Temporal Difference Networks Explained

15 min readJul 9, 2024

TDN: Temporal Difference Networks for Efficient Action Recognition

Temporal modeling still remains challenging for action recognition in videos. To mitigate this issue, this paper…

arxiv.org

Table of Contents:

Concepts to know before starting to read the paper
· Temporal
· Temporal Information
· Short-Term and Long-Term Temporal Information
· Temporal Difference
∘ RGB Difference
∘ Feature Difference
∘ Example
· Temporal Difference Operator
· Sampling Strategy
∘ Holistic Sampling
∘ Sparse Sampling
∘ Combining Strategies
Paper Walkthrough
· 1. Abstract
· 2. Introduction
· 3. Temporal Difference Network — TDN
∘ 3.1 Overview
∘ 3.2 Short-term Temporal Difference Module (S-TDM)
∘ 3.3 Long-term Temporal Difference Module (L-TDM)
∘ 3.4 Overall
4. Experimentation
5. Conclusion

Some Terminologies to understand before reading the paper

Since Temporal Difference Network relies upon the TSN, so it’d be better to go through the Temporal Segment Networks (TSN) before reading the TDN.

Temporal

The term temporal in general relates to time. In the context of video analysis, it is used to describe anything related to the sequence and progression of images(frames) over time.

Temporal Information

Temporal information means the sequence of events or changes that occur over time within a video. It involves capturing how objects and actions evolve from one frame to the next. In a video showing a person waving their hand, temporal information would include the entire sequence of frames showing how the hand moves from one position to another over time.

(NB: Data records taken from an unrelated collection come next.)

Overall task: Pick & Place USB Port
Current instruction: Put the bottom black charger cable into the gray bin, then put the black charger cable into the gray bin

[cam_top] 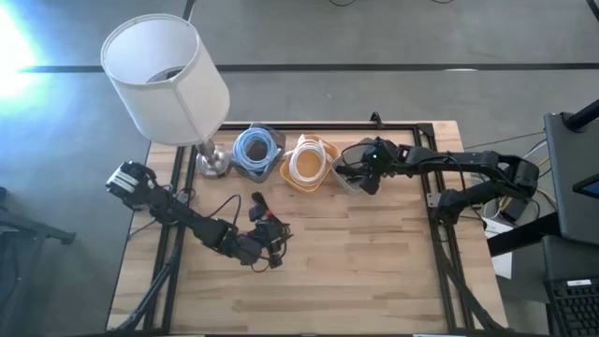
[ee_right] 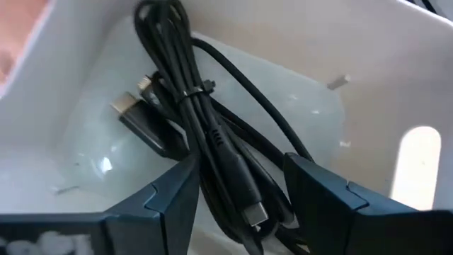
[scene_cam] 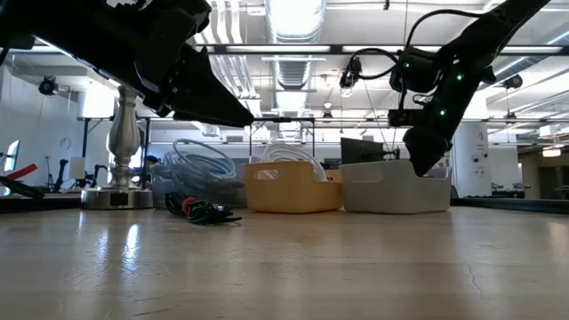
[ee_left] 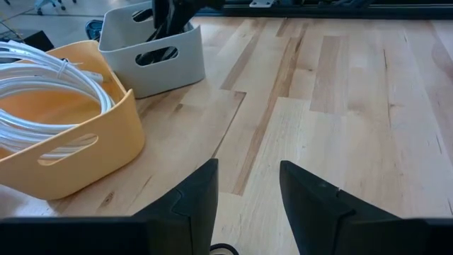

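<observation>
Hovering with fingers spread, the right gripper is positioned over the released black USB cable inside the grey bin; the left gripper is held parted, empty.

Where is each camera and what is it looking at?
High: above, looking down on table, both arms.
Low: table height, looking across at the bins, arms overhead.
Left wrist: left gripper, yellow bin ahead.
Right wrist: right gripper, jaws open, over black cable in grey bin.
Shared: grey bin.
</observation>
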Robot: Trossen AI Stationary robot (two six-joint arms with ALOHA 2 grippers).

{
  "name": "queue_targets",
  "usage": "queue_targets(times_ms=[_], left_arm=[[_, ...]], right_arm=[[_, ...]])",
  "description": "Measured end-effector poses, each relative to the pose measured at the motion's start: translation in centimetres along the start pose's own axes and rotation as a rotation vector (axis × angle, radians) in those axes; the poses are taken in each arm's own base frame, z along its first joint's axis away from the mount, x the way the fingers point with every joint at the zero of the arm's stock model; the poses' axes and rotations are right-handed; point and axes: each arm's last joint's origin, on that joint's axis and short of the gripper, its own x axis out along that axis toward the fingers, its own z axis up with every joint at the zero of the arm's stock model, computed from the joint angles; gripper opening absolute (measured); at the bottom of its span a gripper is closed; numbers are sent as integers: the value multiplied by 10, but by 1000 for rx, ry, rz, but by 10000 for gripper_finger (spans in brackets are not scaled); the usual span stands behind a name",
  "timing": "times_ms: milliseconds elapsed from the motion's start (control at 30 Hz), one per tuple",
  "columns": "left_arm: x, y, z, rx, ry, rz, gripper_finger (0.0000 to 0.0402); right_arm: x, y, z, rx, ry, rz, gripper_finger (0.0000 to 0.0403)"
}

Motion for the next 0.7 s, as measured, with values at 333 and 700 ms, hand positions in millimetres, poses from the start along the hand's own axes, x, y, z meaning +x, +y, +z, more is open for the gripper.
queue_targets(times_ms=[333, 700], left_arm=[[0, 0, 0, -2, -2, -1, 155], [0, 0, -1, -10, 4, 1, 155]], right_arm=[[-7, -3, 8, -51, -24, -70, 205], [-26, -3, 21, 4, -73, -24, 206]])
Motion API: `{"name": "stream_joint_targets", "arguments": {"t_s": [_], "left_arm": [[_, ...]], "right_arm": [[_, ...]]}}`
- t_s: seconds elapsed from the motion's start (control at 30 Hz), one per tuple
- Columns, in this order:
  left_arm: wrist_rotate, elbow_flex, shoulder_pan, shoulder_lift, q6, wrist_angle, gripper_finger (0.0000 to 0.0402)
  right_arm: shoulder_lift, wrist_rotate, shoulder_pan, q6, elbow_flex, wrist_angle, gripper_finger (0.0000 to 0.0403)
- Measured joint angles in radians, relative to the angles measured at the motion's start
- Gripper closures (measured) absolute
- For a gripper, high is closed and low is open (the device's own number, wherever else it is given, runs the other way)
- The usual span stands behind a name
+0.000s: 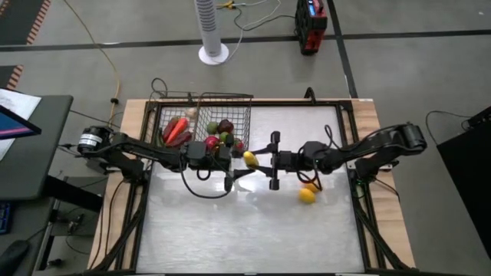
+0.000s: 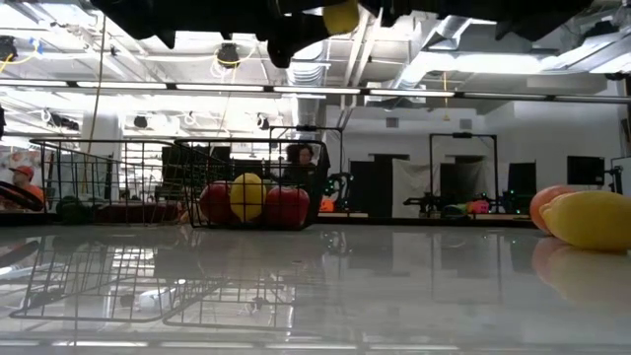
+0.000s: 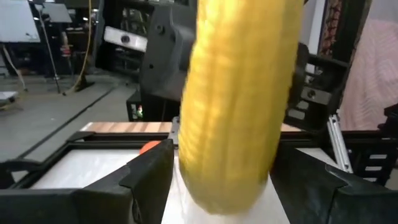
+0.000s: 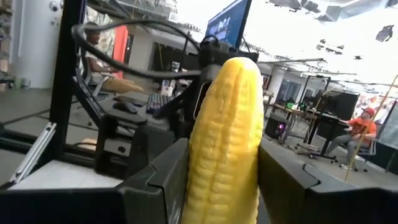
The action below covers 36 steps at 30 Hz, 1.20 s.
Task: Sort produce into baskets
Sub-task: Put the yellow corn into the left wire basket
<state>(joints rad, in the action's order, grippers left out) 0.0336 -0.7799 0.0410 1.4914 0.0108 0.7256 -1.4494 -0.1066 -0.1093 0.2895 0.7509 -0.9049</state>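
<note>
A yellow toy corn cob (image 1: 250, 159) stands upright in the air over the middle of the table, between my two grippers; the low view shows it high above the tabletop (image 2: 340, 15). My right gripper (image 1: 265, 161) is shut on the cob (image 4: 224, 143). My left gripper (image 1: 236, 161) is open, with a finger on either side of the cob (image 3: 236, 106); a thin strip of table shows between one finger (image 3: 152, 174) and the cob. Behind my left gripper stand the two black wire baskets (image 1: 203, 100), which hold red, green, dark red and long red produce (image 1: 219, 134). My right gripper pinches the corn cob's two sides (image 4: 198, 180) between its two fingers, level, coming from the table's right side. The fingers lie across the cob. The cob stands upright with its tip (image 4: 239, 65) above the fingers, lifted clear of the table.
An orange round fruit and a yellow one (image 1: 308, 192) lie on the table to the right of centre, under my right arm; they show at the right of the low view (image 2: 592, 217). People sit in the room beyond the table.
</note>
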Motion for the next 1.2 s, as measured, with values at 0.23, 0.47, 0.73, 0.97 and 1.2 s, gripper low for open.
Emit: {"name": "stream_joint_targets", "arguments": {"t_s": [0.23, 0.47, 0.73, 0.97, 1.2], "left_arm": [[0.029, 0.000, 0.000, 0.000, -0.034, -0.009, 0.0239], [0.045, -0.001, -0.001, -0.001, -0.009, -0.008, 0.0253], [0.101, -0.002, -0.027, -0.059, 0.006, -0.132, 0.0238], [0.233, -0.002, -0.116, -0.160, 0.003, -0.416, 0.0234], [0.391, -0.001, -0.190, -0.220, 0.046, -0.712, 0.0232]], "right_arm": [[-0.029, -0.004, 0.000, 0.000, 0.000, -0.024, 0.0203], [-0.003, -0.003, -0.001, -0.007, 0.000, -0.001, 0.0128], [0.156, -0.069, -0.002, -0.048, 0.001, 0.220, 0.0059], [0.310, -0.159, -0.002, -0.115, 0.002, 0.486, 0.0054], [0.372, -0.164, -0.002, -0.257, 0.002, 0.764, 0.0064]]}}
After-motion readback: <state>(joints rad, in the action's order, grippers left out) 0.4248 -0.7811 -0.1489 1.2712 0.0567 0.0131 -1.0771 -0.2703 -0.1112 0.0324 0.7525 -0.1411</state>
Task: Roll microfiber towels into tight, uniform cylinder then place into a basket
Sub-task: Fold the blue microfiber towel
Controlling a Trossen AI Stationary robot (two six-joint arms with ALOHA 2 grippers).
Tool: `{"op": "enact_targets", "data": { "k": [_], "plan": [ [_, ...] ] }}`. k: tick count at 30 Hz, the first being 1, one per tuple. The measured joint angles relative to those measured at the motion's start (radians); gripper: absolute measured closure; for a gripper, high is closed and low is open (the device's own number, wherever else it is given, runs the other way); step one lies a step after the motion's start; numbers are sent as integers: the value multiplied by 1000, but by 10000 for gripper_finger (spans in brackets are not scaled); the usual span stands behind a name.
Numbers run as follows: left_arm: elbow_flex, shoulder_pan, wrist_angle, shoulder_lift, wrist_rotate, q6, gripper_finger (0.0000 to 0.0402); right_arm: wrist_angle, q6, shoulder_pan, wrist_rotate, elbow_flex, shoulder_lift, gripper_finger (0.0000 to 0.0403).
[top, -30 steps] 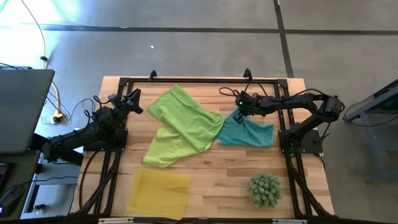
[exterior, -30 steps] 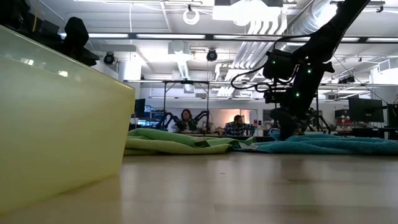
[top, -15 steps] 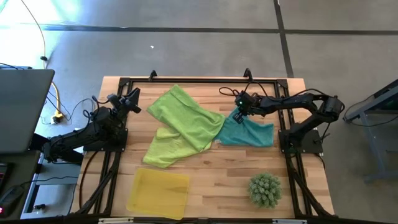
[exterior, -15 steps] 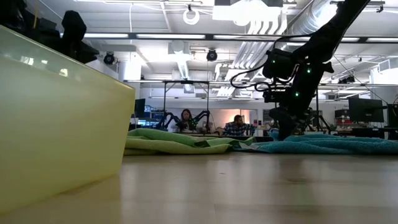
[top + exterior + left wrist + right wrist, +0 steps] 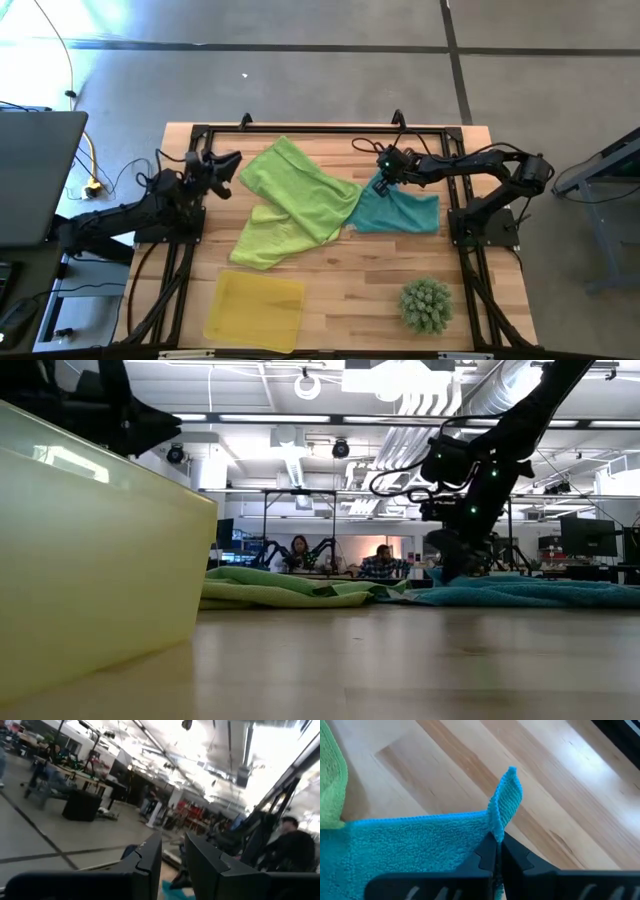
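I have the right pincer (image 5: 382,181) pinched tight on a corner of the teal towel (image 5: 400,212), which lies flat on the right half of the counter (image 5: 350,290); in the right wrist view that corner (image 5: 506,802) stands up between the closed tips; so I judge the first fold or roll is only just starting. The left pincer (image 5: 232,160) hangs over the far left of the counter, just beside the green towel (image 5: 295,185), fingers (image 5: 150,857) narrowly parted and holding nothing. The green towel sprawls loosely across the middle, one edge overlapping the teal one, with a lighter green cloth (image 5: 262,240) bunched near it; none is rolled. The basket (image 5: 255,310) sits at the near left edge, apparently with nothing in it; a spiky green ball (image 5: 427,306) rests at the near right. By my reading almost everything is left: every roll, every placement.
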Motion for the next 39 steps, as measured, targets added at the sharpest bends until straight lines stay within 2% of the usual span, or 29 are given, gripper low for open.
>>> {"op": "enact_targets", "data": {
  "k": [9,14,26,33,39],
  "plan": [
    [200,-4,-71,344,82,120,327,9,25,0,-38,0,0,402],
    [296,-40,-133,570,85,161,327,11,26,0,-95,0,0,402],
    [506,-160,-179,1072,84,218,327,11,25,0,-105,0,0,402],
    [587,-201,-196,1288,84,218,327,10,25,0,-140,0,0,402],
    [621,-228,-197,1416,84,221,327,10,25,0,-140,0,0,402]
  ]
}}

Short-Term and Long-Term Temporal Information

Short-Term Temporal Information:

Refers to the changes that happen over a short duration, typically between consecutive or closely spaced frames.
Captures immediate movements and actions, such as the swing of a bat or a blink of an eye.
Essential for understanding fast actions and subtle changes.
In the same video of waving, short-term information would focus on the immediate changes from one frame to the next, capturing the precise motion of the hand.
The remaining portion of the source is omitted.